Software Installation

 

After you have your graphics card drivers, you may want to increase your resolution and color depth. To do this, go to Control Panel, then to Display. On the settings tab you can change these. Most prefer 1024 x 768 for the desktop, but it depends on the size and quality of your monitor as well as your eyes. You should change the "Color Quality" option to the highest supported by your graphics card, which is hopefully 32-bit.

 

I won't tell you the names of a bunch programs to install, that's obviously up to you and your personal tastes.
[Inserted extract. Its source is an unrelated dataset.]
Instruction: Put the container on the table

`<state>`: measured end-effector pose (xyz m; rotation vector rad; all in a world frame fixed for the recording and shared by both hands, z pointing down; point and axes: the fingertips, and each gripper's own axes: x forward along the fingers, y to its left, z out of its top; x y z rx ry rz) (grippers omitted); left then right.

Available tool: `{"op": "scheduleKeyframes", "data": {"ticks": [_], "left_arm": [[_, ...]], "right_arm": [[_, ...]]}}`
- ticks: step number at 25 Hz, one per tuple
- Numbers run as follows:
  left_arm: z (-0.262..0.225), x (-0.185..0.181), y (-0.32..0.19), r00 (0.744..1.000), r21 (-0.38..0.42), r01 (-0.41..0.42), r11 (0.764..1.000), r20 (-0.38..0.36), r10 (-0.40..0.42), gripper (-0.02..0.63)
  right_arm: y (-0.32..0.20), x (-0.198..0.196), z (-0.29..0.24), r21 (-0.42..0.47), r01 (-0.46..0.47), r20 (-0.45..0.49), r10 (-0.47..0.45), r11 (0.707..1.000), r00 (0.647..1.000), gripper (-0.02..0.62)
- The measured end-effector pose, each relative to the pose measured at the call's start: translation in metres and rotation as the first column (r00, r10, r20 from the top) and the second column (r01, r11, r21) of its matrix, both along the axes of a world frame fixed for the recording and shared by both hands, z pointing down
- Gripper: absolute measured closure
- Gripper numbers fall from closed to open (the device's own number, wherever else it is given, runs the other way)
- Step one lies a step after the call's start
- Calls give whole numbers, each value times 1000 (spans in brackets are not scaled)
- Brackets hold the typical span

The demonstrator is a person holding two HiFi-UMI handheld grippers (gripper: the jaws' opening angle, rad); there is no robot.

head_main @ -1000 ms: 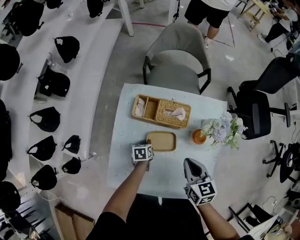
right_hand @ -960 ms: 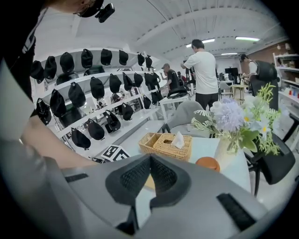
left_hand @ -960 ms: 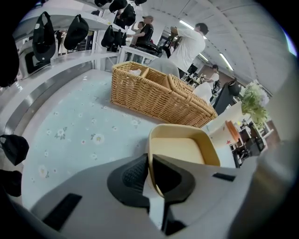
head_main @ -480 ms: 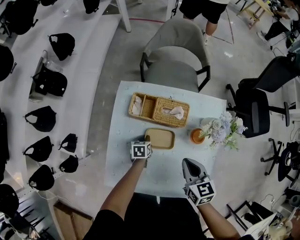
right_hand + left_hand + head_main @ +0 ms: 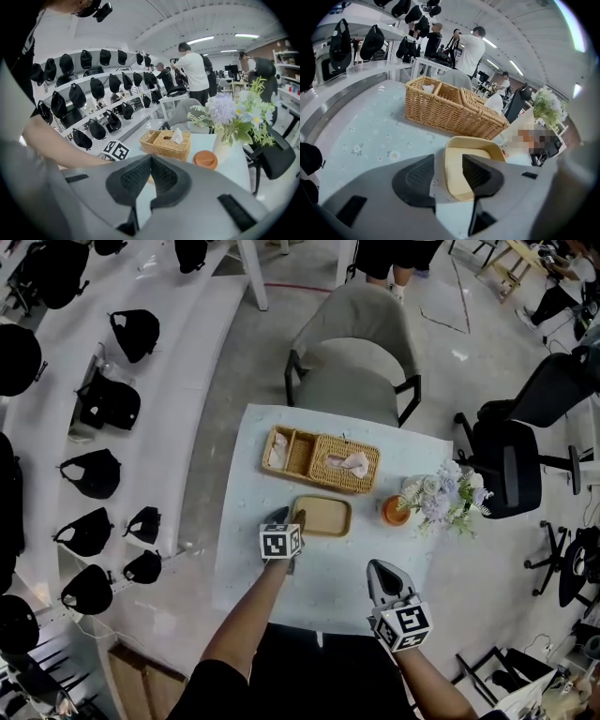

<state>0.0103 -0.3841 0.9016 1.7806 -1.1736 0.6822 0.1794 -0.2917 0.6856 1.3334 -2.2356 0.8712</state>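
Observation:
The container, a shallow tan tray, rests flat on the pale flowered table. My left gripper is at its left end, tilted down, and its jaws are opening. In the left gripper view the container's near rim lies between the two pads of the left gripper, with a gap on each side and nothing pressed. My right gripper hovers over the table's near right part, shut and empty. In its own view the right gripper's pads meet.
A wicker basket with a tissue stands behind the container. An orange-lidded cup and a vase of flowers are at the right. A grey chair sits behind the table, shelves of black caps run along the left.
My left gripper's jaws have spread apart and let go of the container's rim. Both hands have stayed about where they were.

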Motion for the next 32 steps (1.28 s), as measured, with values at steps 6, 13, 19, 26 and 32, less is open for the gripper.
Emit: {"op": "scheduleKeyframes", "data": {"ticks": [6, 13, 19, 26, 32], "left_arm": [[-34, -8, 18, 1000, 50, 14, 999, 4, -14, 433], [-96, -13, 64, 997, 123, 72, 990, -27, -69, 433], [-153, -27, 119, 987, 186, 153, 971, -83, -139, 433], [-230, -1, 199, 973, 283, 209, 936, -159, -169, 434], [-283, 28, 238, 987, 381, 136, 915, -134, -91, 485]], "right_arm": [[36, 1, -8, 2, 13, 12, -13, 1000, 1000, 597], [66, 24, -35, 42, 28, 0, -28, 999, 1000, 597], [96, 33, -52, 90, 22, 22, -24, 996, 999, 597], [130, 31, -55, 146, 90, 40, -97, 985, 994, 597], [148, 32, -74, 184, 80, 50, -91, 980, 995, 597]]}}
I will, however, recommend a few things:

 

Anti-Virus:

 

If you already have a purchased product with a current license, such as Mcaffee or Norton, just install and update that. If you don't, get AVG from http://www.grisoft.com. You can get the free version, which is arguably better than all of the available pay programs on the market. I personally prefer Symantec Corporate edition, but I have access to it and most people won't, so I recommend the free version of AVG. There are other programs, and you should feel free to experiment, however you must never have multiple anti-virus programs on your system at the same time. That will bog your system down and make it very slow.

 

Spyware:

 

You may not know what spyware is, but you will almost undoubtedly get it if you use the Web, which you obviously do, since you're reading this (Editor Note: You won't get any spyware from TweakTown though!). We've covered the topic of spyware a couple times in our Spyware and Adware Removal Guide and PC Security Guide which is worth a read if you're new to computers.

 

 

Spyware can steal your personal information, provide you with pop-up ads, and/or just cause your system to slow down or have serious problems in general. Just think of spyware as a kind of virus that anti-virus programs don't bother with. Spyware can also be known as malware or adware, depending on the specific effects.

 

To combat spyware, there are several (free) programs you can get:

 

- Ad-Aware SE (my personal favorite)

 

- Spybot Search and Destroy

Symantec Partition Magic 8.0 (PM80ENK1) for PC

Note that these are all free, though some of them have versions that you can buy, as will a number of similar programs not listed here. I recommend the free versions of all of these for the simple reason that you will do no better with the pay versions. Remember to read our other full guides on spyware listed above for a more in-depth look.

 

Firewall:

 

A firewall protects you from the villains of the Internet. Crackers (erroneously known as hackers thanks to the mainstream news media), worms (a type of virus), various other viruses, and even some spyware can be prevented with the use of a software firewall. It is also recommended you read our PC Security Guide which goes into detail about firewalls.

 

Go to Control Panel\Network Connection and right-click on any connections there, then click properties. Under the Advanced tab, you have the option to turn on XP's built-in firewall. If you are a typical user that doesn't do much beyond e-mail, web-browsing, and word-processing, this is perfect for you.

 

If you are a gamer or use many programs, especially file-sharing programs, you will be better off with something that gives you more control and is easier to turn off. My personal favorite is Zone Alarm.

 

Note that you should turn this off before playing any moderately new games, for both performance and networking issues. There are other good software firewalls that I haven't listed here simply because Zone Alarm is my personal favorite. Feel free to experiment, however just as with antivirus programs, you should never run multiple firewall programs at the same time or even have them installed at the same time.

 

If you have a router, which you almost surely do if you have several computers on the same Internet connection or a broadband connection, you will have a hardware firewall. A hardware firewall is in many ways better than a software firewall, and for many people it may eliminate the need for one entirely. It differs in that you have very little control. You can't stop programs on your computer from accessing the Internet, which you can do with a software firewall. At the same time, it doesn't take up any RAM or processing power of your computer. I recommend most users have both, but more experienced users can do quite well without a software firewall.